### Task instructions:
Copy each line of the material below that includes the string "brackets".

### The data:
- Opening Delimiter -

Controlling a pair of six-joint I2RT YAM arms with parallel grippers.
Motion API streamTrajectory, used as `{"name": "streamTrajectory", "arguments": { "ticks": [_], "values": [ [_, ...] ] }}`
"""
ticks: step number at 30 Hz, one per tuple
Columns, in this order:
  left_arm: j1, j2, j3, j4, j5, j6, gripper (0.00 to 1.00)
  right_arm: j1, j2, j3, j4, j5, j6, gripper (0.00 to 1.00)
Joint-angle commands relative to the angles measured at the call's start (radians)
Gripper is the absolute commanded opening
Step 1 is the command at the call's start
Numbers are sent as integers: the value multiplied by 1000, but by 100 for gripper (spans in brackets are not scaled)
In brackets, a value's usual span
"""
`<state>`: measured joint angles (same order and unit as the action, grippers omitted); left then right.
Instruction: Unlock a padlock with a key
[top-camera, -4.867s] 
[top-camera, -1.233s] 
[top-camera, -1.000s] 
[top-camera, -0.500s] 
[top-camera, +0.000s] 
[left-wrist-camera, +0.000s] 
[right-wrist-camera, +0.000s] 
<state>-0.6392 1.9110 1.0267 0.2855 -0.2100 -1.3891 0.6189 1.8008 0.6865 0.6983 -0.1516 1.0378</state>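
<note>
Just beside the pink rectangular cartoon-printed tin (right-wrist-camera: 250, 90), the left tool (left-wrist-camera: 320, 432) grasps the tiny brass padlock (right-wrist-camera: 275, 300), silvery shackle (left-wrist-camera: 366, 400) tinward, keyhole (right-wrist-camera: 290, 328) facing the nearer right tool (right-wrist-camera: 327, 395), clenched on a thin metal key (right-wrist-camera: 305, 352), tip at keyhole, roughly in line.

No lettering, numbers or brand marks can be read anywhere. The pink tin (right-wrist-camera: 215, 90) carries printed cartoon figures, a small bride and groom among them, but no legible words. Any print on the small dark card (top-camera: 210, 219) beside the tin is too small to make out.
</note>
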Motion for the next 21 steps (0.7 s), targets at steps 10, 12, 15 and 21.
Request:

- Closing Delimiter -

### Your response:
Numbers are sent as integers: the value multiplied by 1000, but by 100 for gripper (spans in brackets are not scaled)
In brackets, a value's usual span

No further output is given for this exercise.